__Data provided__:
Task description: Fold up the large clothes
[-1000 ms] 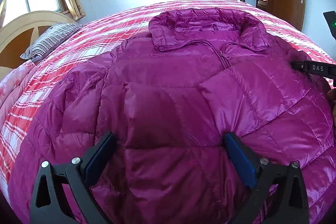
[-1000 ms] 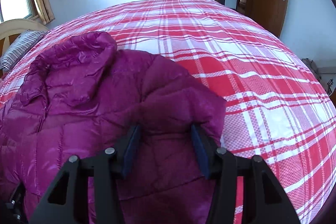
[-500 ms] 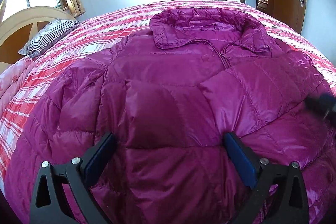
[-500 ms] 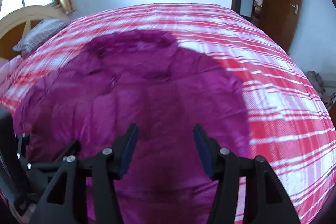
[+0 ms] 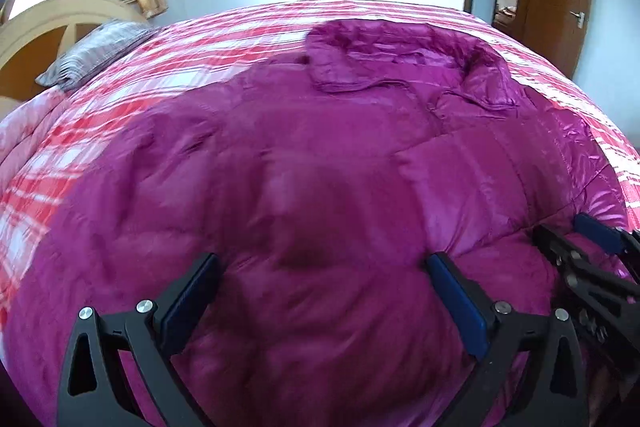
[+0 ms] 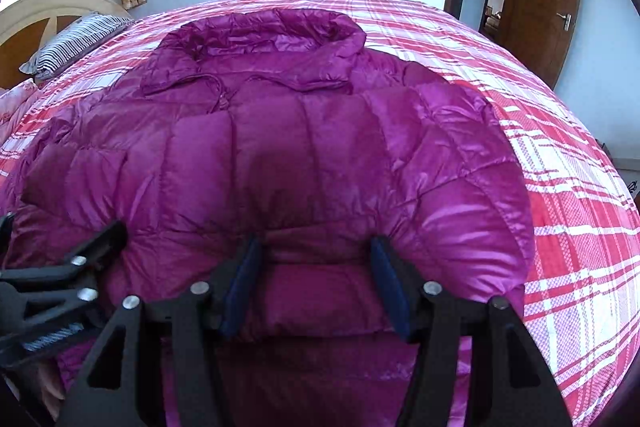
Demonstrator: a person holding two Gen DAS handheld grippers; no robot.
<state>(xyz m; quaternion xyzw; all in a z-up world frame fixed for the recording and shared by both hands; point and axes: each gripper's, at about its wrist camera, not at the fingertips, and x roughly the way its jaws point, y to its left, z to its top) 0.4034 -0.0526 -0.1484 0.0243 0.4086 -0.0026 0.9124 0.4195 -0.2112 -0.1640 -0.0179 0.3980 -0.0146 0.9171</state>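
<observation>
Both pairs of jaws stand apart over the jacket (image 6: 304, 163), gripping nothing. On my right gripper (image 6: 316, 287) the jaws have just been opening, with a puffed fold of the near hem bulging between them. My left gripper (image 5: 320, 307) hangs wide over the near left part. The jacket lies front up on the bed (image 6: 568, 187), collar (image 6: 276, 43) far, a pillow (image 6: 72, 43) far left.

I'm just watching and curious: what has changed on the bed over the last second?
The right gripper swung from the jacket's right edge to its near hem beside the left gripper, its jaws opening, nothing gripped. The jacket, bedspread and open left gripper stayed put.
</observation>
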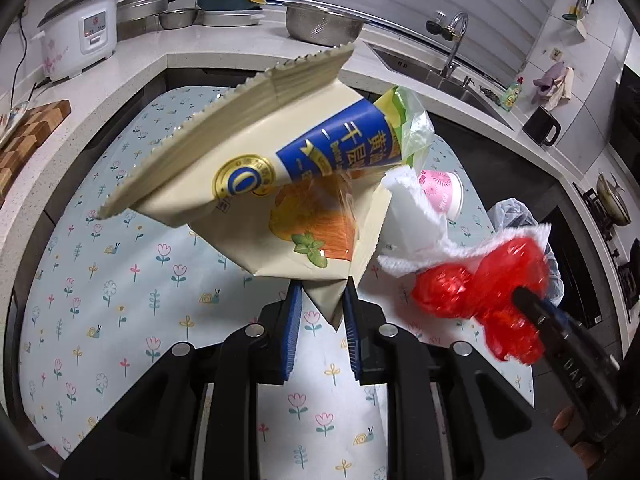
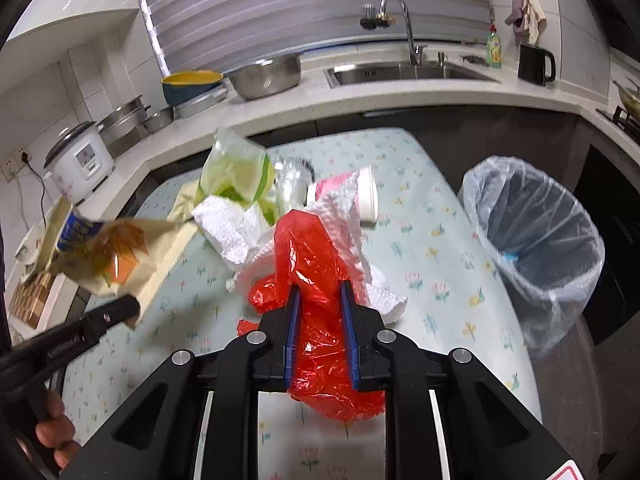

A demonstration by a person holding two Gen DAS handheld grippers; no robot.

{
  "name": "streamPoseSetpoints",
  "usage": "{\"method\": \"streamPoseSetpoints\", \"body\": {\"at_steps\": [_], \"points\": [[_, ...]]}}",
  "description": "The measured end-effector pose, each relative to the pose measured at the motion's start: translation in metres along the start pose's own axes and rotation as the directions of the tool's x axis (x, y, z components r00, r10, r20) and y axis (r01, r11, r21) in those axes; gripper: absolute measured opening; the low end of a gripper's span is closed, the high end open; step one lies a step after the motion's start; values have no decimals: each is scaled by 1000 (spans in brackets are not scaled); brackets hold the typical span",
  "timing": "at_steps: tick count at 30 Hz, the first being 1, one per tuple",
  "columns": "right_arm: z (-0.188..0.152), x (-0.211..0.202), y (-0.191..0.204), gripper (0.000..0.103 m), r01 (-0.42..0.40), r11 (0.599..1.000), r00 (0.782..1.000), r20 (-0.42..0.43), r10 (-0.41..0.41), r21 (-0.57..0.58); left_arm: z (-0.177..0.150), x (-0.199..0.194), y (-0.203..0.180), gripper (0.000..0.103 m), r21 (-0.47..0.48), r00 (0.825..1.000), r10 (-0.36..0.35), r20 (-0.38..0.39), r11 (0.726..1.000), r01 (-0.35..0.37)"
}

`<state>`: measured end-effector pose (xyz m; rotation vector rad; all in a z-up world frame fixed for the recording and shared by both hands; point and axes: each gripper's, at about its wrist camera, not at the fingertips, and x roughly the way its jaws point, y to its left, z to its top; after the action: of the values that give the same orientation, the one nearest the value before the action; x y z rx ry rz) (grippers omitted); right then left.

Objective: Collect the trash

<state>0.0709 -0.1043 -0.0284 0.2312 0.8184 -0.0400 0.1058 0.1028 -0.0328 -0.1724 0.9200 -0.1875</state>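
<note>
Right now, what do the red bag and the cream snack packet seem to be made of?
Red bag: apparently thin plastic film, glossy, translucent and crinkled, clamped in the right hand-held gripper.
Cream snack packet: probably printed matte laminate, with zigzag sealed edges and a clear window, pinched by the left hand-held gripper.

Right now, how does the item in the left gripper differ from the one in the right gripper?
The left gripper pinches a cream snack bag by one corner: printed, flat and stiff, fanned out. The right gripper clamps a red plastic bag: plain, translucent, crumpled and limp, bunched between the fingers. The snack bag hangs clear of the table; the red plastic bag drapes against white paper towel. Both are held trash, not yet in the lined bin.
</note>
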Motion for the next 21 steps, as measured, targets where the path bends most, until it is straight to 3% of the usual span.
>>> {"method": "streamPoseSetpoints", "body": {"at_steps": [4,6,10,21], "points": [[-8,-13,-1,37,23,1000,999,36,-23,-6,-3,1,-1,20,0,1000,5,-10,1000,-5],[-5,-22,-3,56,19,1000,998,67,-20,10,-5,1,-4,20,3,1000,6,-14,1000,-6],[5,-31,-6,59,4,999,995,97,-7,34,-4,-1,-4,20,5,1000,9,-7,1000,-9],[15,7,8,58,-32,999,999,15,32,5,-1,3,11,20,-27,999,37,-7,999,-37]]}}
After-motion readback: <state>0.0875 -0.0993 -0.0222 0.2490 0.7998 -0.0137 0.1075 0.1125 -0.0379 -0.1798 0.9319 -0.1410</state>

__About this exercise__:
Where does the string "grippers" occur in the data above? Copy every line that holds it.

__Answer area__:
Demonstrator: a person holding two Gen DAS handheld grippers; no robot.
A demonstration by a person holding two Gen DAS handheld grippers; no robot.
`<state>`: measured end-effector pose (xyz m; rotation vector rad; all in a z-up world frame fixed for the recording and shared by both hands; point and axes: each gripper's, at about its wrist camera, not at the fingertips, and x roughly the way its jaws point, y to its left, z to its top; after the action: of the values that give the same orientation, the one nearest the value before the action; x y z rx ry rz) (grippers omitted); right then left.

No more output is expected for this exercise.